**BRIEF:** As the answer, give a copy of each line below that includes the word "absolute".

::::::::

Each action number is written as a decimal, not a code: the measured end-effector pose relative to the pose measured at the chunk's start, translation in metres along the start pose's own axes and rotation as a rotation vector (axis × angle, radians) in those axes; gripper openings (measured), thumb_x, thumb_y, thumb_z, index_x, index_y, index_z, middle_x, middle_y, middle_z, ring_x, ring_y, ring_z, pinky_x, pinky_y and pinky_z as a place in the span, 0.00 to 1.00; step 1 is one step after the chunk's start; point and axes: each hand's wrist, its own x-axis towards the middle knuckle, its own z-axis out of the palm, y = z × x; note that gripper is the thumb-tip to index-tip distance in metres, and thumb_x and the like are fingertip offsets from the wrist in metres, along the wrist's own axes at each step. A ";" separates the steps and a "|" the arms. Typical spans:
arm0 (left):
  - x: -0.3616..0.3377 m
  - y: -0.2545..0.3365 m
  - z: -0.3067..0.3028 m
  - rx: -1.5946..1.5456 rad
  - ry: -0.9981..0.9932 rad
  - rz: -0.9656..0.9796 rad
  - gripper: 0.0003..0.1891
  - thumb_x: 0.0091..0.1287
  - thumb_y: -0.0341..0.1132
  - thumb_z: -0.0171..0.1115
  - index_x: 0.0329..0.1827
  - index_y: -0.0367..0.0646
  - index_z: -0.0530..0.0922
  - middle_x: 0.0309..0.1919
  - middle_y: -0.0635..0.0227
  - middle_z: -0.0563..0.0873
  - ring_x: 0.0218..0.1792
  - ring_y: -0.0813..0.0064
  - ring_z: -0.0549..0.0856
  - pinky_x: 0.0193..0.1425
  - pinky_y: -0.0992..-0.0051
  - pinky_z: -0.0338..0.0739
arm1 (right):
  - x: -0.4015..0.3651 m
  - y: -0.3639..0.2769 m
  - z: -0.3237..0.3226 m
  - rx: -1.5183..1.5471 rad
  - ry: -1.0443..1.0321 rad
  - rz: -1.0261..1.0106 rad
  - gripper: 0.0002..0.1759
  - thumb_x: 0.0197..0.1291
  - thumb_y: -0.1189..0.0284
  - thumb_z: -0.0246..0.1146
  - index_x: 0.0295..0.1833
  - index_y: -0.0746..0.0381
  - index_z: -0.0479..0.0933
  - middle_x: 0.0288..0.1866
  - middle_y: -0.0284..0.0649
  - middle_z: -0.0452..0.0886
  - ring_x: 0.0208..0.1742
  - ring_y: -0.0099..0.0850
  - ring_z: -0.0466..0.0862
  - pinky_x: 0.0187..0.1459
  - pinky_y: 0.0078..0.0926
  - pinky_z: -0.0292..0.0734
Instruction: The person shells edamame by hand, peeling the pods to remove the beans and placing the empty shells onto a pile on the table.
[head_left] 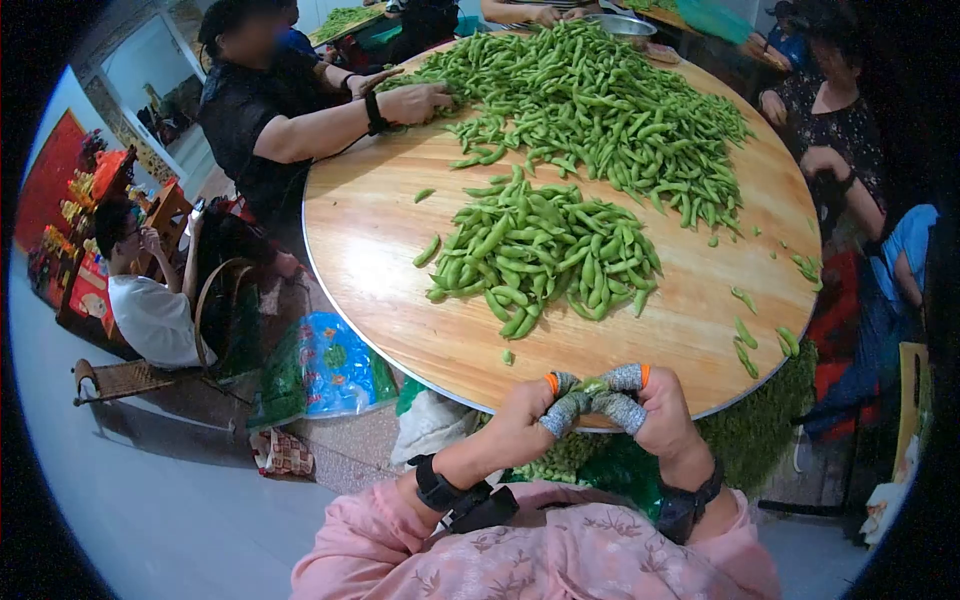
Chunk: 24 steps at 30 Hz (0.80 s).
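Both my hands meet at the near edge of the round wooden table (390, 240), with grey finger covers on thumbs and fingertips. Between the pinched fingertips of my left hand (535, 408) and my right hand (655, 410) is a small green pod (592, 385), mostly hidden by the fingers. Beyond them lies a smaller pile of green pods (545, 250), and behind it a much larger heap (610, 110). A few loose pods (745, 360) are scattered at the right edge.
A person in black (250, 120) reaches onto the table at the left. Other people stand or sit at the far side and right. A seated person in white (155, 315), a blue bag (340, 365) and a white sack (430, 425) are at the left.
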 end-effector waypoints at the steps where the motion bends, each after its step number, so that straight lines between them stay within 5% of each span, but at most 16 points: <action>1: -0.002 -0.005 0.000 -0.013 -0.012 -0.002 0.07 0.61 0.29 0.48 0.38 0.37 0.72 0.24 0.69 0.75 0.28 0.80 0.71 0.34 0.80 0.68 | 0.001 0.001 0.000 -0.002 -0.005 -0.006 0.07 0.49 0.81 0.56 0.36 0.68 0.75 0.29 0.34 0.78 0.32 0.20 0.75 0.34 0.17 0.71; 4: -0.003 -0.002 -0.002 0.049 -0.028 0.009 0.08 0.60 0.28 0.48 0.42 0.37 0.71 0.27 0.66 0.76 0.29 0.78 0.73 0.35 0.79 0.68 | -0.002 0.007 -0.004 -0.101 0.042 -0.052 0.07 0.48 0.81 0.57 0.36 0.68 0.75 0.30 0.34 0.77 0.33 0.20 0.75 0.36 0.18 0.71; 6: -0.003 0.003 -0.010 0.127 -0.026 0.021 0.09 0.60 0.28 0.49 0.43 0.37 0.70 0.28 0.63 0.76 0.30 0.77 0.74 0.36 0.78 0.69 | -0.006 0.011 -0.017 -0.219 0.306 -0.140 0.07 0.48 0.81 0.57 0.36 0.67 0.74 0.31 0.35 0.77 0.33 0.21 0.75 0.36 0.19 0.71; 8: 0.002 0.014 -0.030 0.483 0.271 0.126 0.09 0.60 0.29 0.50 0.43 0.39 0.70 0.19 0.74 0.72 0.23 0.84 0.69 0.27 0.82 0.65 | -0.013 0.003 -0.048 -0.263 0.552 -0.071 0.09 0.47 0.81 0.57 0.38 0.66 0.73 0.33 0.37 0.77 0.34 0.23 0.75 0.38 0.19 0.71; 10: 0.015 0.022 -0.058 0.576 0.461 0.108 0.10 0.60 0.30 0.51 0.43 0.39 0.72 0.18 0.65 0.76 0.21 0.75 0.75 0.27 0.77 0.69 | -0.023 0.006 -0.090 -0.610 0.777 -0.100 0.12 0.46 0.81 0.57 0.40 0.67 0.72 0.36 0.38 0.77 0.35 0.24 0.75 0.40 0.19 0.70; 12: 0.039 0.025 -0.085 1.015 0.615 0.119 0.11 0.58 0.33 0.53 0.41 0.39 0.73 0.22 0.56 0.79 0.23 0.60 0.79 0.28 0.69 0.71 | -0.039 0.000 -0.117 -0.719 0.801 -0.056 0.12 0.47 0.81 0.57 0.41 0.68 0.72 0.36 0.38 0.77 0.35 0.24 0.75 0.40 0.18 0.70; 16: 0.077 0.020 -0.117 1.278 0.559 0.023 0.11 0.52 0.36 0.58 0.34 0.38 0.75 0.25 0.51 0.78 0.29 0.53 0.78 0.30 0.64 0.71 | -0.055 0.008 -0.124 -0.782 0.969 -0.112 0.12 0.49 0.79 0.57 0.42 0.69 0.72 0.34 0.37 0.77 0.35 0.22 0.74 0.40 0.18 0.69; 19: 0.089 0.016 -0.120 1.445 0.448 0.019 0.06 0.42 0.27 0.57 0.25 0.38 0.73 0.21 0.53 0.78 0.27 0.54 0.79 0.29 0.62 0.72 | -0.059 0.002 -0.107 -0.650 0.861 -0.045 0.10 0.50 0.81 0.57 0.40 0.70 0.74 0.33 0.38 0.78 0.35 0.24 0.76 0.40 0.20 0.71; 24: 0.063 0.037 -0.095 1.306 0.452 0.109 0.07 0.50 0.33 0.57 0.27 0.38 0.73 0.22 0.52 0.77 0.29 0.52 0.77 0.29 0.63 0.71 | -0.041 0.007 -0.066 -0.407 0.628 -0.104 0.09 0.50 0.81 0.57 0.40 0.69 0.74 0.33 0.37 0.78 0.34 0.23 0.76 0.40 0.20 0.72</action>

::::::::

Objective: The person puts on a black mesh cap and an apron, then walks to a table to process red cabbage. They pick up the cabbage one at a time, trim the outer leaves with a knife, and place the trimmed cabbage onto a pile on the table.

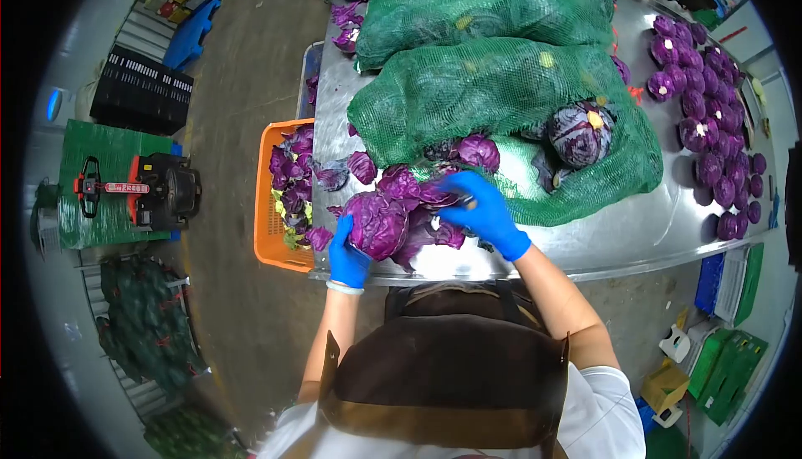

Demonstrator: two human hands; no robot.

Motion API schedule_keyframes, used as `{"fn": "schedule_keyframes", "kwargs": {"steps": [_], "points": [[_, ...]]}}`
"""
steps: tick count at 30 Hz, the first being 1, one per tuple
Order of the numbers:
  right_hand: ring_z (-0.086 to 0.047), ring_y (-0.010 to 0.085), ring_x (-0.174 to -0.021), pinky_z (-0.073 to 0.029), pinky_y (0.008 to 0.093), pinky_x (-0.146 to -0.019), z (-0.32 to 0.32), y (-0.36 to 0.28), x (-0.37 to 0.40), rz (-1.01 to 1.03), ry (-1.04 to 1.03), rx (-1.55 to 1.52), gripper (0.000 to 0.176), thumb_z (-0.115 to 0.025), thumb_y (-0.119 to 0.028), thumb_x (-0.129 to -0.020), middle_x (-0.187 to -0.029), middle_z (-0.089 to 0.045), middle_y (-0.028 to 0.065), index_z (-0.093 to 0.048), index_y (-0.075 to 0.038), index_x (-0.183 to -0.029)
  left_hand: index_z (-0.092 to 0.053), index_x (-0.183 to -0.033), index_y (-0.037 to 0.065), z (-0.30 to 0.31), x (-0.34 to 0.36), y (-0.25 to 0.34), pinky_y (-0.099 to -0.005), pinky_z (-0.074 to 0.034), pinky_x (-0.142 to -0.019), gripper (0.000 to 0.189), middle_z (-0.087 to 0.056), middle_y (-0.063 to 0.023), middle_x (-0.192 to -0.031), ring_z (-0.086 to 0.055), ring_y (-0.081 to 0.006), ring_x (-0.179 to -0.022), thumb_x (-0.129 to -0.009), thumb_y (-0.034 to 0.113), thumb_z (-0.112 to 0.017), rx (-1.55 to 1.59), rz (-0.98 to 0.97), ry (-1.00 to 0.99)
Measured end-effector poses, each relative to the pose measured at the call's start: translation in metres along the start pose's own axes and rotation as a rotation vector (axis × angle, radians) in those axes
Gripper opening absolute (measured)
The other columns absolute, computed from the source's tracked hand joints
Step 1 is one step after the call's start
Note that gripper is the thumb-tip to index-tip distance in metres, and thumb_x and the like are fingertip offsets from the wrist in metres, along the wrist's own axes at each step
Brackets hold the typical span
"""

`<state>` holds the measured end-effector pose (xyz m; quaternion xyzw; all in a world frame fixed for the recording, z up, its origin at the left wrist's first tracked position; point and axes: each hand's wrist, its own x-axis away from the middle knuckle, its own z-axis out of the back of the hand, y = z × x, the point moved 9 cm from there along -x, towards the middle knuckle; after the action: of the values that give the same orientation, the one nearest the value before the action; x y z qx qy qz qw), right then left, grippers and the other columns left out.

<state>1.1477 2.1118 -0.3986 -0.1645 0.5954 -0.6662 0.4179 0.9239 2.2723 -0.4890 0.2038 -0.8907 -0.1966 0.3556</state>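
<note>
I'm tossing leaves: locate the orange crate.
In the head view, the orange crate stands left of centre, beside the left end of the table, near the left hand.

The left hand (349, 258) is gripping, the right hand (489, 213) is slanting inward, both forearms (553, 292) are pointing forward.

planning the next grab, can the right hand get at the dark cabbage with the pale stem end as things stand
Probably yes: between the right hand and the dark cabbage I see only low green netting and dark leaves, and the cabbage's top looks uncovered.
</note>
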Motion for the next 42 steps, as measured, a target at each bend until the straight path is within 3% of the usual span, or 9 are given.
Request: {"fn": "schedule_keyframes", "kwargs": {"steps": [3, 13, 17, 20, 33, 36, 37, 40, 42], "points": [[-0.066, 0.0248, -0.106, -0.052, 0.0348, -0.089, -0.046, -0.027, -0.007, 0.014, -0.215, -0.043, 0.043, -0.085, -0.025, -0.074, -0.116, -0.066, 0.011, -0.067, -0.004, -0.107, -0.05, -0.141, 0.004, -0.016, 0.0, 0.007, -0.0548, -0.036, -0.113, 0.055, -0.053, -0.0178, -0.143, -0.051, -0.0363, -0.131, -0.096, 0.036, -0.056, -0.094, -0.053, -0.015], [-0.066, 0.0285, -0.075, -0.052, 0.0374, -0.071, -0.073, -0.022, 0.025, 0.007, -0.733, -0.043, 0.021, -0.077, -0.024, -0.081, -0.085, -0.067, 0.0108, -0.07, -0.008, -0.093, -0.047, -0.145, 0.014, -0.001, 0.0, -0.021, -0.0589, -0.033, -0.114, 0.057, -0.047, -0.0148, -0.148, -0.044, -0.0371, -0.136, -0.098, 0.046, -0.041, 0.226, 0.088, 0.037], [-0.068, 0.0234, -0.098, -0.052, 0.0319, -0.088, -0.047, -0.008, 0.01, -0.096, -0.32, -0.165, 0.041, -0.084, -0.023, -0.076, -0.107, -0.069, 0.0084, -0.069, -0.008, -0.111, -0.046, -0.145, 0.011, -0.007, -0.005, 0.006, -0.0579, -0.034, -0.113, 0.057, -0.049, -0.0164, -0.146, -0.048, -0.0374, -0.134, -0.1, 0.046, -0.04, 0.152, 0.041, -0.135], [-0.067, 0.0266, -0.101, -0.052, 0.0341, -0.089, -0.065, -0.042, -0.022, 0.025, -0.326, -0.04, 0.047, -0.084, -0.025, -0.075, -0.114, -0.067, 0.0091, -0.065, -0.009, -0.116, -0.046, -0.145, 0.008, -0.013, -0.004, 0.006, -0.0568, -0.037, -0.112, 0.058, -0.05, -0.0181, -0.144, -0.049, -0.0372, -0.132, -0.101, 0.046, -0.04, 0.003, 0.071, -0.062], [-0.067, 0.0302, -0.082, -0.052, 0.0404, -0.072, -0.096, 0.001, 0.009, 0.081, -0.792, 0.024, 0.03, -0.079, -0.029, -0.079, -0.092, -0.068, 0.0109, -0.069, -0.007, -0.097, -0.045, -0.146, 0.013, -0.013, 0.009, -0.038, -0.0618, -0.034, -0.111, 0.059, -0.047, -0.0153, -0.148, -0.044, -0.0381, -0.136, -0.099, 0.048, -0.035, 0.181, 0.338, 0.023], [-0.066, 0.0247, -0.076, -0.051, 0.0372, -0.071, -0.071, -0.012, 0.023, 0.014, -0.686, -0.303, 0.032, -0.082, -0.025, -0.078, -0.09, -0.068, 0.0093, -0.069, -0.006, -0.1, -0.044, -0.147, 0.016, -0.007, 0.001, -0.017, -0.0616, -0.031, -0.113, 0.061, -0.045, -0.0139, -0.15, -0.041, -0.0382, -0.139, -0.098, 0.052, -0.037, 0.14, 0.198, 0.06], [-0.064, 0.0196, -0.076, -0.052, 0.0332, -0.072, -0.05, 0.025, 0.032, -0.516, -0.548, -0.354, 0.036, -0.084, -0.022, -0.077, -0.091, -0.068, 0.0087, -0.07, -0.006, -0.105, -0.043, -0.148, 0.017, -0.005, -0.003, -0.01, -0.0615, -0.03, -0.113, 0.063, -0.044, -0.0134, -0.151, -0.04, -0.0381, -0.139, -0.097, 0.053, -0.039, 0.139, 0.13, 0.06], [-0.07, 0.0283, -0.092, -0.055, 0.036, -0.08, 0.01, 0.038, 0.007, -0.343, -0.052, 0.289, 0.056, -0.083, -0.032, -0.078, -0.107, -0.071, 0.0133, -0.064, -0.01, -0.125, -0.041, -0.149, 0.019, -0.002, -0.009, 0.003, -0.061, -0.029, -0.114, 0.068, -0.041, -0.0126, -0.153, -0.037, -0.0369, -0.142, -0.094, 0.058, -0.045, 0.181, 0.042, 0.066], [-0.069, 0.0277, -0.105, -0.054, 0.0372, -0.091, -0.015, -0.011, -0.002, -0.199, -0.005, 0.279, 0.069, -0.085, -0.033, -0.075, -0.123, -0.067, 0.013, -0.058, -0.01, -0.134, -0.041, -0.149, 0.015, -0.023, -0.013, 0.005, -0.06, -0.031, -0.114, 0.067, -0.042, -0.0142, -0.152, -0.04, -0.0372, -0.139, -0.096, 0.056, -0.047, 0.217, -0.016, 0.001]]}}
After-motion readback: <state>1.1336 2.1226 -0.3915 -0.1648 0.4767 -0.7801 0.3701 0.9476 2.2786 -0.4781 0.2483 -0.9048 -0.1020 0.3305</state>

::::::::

**SOLUTION FOR THIS PROBLEM:**
Gripper opening absolute (measured)
The other columns absolute, computed from the source's tracked hand joints

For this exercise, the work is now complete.